**About this task**
Print the listing below exactly, minus its pictures.

**Collected material**
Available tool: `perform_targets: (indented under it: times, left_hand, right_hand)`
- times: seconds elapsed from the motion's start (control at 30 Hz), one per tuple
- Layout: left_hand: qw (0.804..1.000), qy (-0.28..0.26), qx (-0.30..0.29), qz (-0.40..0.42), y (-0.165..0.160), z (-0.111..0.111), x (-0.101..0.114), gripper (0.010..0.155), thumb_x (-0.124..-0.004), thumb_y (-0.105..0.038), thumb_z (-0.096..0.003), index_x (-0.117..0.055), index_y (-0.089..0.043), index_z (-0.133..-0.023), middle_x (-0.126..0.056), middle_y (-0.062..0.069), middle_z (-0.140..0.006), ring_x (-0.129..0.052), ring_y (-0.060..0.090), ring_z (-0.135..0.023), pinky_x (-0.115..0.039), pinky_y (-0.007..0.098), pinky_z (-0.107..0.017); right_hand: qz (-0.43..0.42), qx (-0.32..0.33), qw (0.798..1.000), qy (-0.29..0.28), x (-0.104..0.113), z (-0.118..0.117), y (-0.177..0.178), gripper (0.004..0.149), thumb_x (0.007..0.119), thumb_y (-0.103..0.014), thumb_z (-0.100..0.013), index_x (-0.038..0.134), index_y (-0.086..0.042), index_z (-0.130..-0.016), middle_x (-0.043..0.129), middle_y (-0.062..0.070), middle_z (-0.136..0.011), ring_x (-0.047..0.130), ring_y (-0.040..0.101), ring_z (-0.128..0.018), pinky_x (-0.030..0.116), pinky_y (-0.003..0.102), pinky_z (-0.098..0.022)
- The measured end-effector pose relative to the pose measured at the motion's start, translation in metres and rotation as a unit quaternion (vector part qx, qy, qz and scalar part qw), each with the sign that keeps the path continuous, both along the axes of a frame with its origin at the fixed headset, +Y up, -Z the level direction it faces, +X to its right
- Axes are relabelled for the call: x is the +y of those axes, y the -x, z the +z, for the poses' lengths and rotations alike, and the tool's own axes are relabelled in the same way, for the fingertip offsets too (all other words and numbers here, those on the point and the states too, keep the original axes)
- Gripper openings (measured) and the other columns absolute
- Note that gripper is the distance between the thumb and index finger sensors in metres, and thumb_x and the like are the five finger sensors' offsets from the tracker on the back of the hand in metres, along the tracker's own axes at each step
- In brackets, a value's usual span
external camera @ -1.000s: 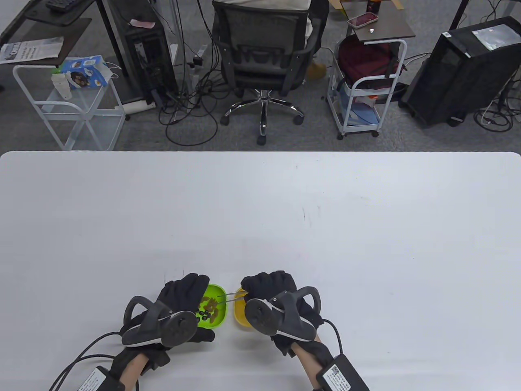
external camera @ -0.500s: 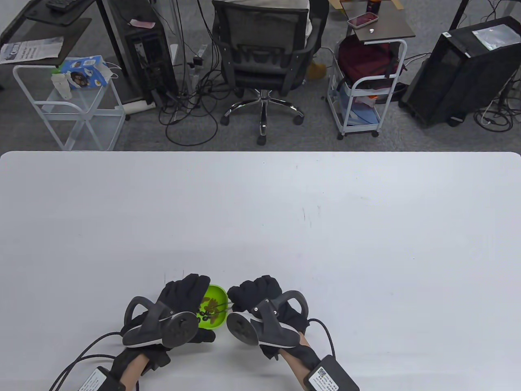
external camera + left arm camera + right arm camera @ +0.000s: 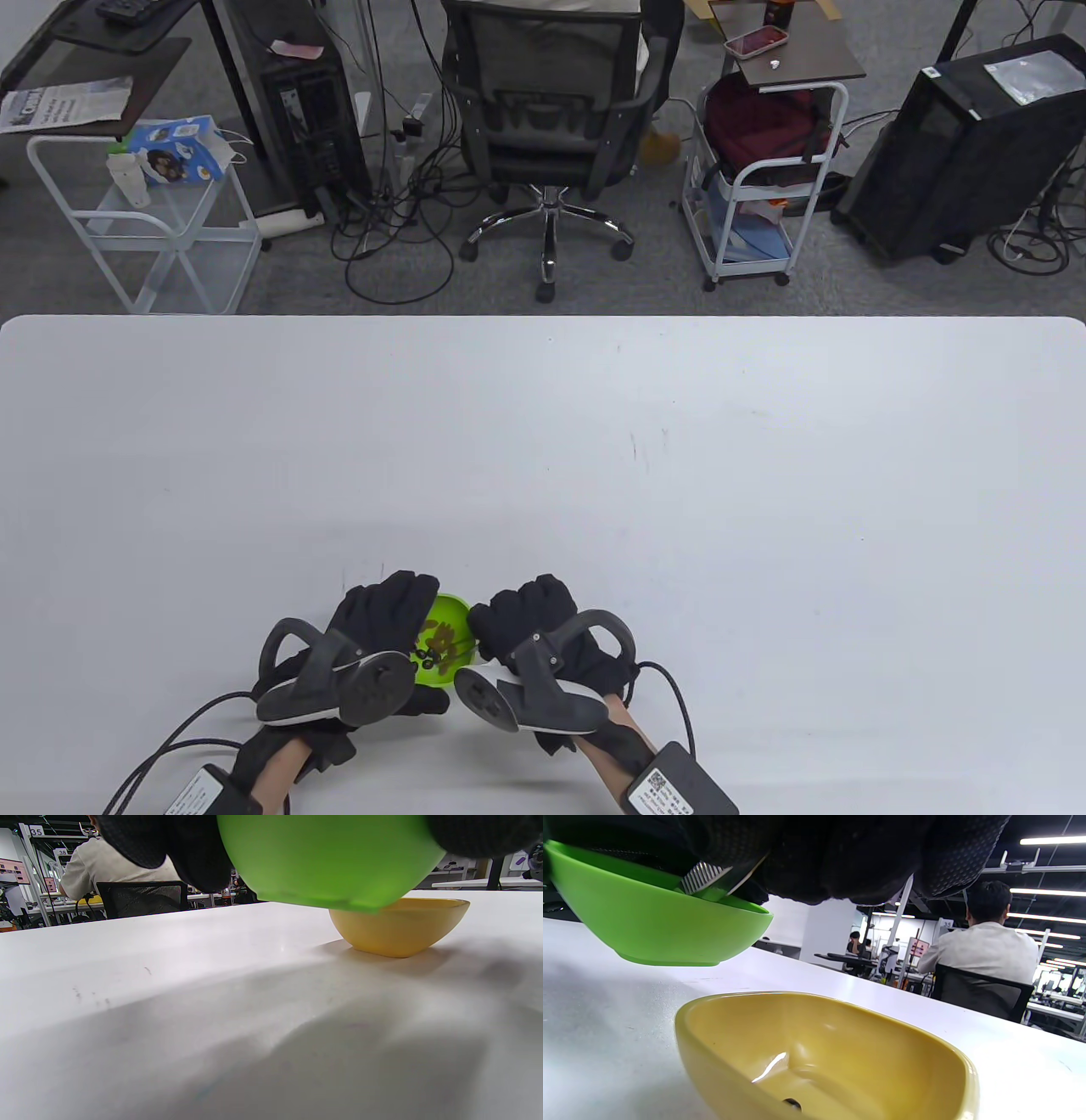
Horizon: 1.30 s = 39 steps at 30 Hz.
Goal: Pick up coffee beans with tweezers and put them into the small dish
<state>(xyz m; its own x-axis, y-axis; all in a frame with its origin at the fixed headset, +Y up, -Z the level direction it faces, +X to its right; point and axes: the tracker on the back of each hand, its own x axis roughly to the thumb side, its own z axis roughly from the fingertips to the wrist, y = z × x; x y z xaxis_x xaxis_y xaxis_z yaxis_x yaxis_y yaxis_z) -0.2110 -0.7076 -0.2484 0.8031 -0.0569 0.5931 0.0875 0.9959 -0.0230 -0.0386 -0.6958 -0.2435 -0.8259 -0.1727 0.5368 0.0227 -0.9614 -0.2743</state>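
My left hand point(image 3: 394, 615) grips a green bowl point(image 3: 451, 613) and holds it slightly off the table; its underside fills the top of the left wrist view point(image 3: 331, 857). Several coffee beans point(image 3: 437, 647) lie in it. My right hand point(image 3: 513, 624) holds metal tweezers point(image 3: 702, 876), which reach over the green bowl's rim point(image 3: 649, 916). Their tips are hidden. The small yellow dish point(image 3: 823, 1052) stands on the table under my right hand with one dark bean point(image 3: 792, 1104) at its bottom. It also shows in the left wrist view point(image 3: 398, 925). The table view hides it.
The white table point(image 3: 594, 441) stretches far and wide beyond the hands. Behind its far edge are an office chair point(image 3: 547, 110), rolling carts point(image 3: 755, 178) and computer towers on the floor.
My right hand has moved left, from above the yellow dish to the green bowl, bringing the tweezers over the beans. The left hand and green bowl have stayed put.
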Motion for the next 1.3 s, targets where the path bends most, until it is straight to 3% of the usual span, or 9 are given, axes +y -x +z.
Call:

**Final answer**
Available tool: `perform_targets: (indented under it: times, left_hand, right_hand)`
- times: seconds elapsed from the motion's start (control at 30 Hz), one per tuple
- Layout: left_hand: qw (0.804..1.000), qy (-0.28..0.26), qx (-0.30..0.29), qz (-0.40..0.42), y (-0.165..0.160), z (-0.111..0.111), x (-0.101..0.114), gripper (0.010..0.155), thumb_x (-0.124..-0.004), thumb_y (-0.105..0.038), thumb_z (-0.096..0.003), index_x (-0.117..0.055), index_y (-0.089..0.043), index_z (-0.133..-0.023), middle_x (-0.126..0.056), middle_y (-0.062..0.069), middle_z (-0.140..0.006), ring_x (-0.129..0.052), ring_y (-0.060..0.090), ring_z (-0.135..0.023), pinky_x (-0.115..0.039), pinky_y (-0.007..0.098), pinky_z (-0.107..0.017); right_hand: qz (-0.43..0.42), qx (-0.32..0.33), qw (0.798..1.000), qy (-0.29..0.28), x (-0.104..0.113), z (-0.118..0.117), y (-0.177..0.178), gripper (0.004..0.149), thumb_x (0.007..0.119), thumb_y (-0.103..0.014), thumb_z (-0.100..0.013), index_x (-0.038..0.134), index_y (-0.086..0.042), index_z (-0.130..-0.016), middle_x (-0.043..0.129), middle_y (-0.062..0.070), middle_z (-0.136..0.011), ring_x (-0.047..0.130), ring_y (-0.040..0.101), ring_z (-0.128..0.018), pinky_x (-0.030..0.116), pinky_y (-0.003..0.102), pinky_z (-0.098..0.022)
- The measured end-effector pose relative to the pose measured at the motion's start, translation in metres and rotation as a unit quaternion (vector part qx, qy, qz and scalar part qw), each with the sign that keeps the path continuous, both along the axes of a frame with its origin at the fixed headset, +Y up, -Z the level direction it faces, +X to its right
- Axes are relabelled for the call: x is the +y of those axes, y the -x, z the +z, for the poses' lengths and rotations alike, and the tool's own axes are relabelled in the same way, for the fingertip offsets too (all other words and numbers here, those on the point and the states too, keep the original axes)
- Gripper openings (measured) and the other columns absolute
- Note that gripper is the distance between the thumb and index finger sensors in metres, and thumb_x and the like are the five finger sensors' offsets from the tracker on the back of the hand in metres, along the tracker's own axes at each step
- In brackets, a value's usual span
external camera @ -1.000s: 
external camera @ -0.500s: 
external camera + left arm camera + right arm camera @ +0.000s: 
Horizon: 1.30 s = 39 steps at 30 Hz.
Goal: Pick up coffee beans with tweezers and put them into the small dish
<state>(xyz m; its own x-axis, y-axis; all in a frame with its origin at the fixed headset, +Y up, -Z the level direction it faces, +X to its right; point and axes: the tracker on the back of each hand, its own x axis roughly to the thumb side, its own z axis roughly from the fingertips to the wrist, y = z × x; x y z xaxis_x xaxis_y xaxis_z yaxis_x yaxis_y yaxis_z) -0.2110 -0.7076 -0.2484 0.8031 -0.0569 0.5931 0.0875 0.9959 -0.0230 -0.0386 -0.6958 -0.2435 -0.8259 -0.1727 0.5368 0.0227 -0.9614 -0.2743</state>
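My left hand point(image 3: 394, 615) grips a green bowl point(image 3: 451, 613) and holds it slightly off the table; its underside fills the top of the left wrist view point(image 3: 331, 857). Several coffee beans point(image 3: 437, 647) lie in it. My right hand point(image 3: 513, 624) holds metal tweezers point(image 3: 702, 876), which reach over the green bowl's rim point(image 3: 649, 916). Their tips are hidden. The small yellow dish point(image 3: 823, 1052) stands on the table under my right hand with one dark bean point(image 3: 792, 1104) at its bottom. It also shows in the left wrist view point(image 3: 398, 925). The table view hides it.
The white table point(image 3: 594, 441) stretches far and wide beyond the hands. Behind its far edge are an office chair point(image 3: 547, 110), rolling carts point(image 3: 755, 178) and computer towers on the floor.
My right hand has moved left, from above the yellow dish to the green bowl, bringing the tweezers over the beans. The left hand and green bowl have stayed put.
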Motion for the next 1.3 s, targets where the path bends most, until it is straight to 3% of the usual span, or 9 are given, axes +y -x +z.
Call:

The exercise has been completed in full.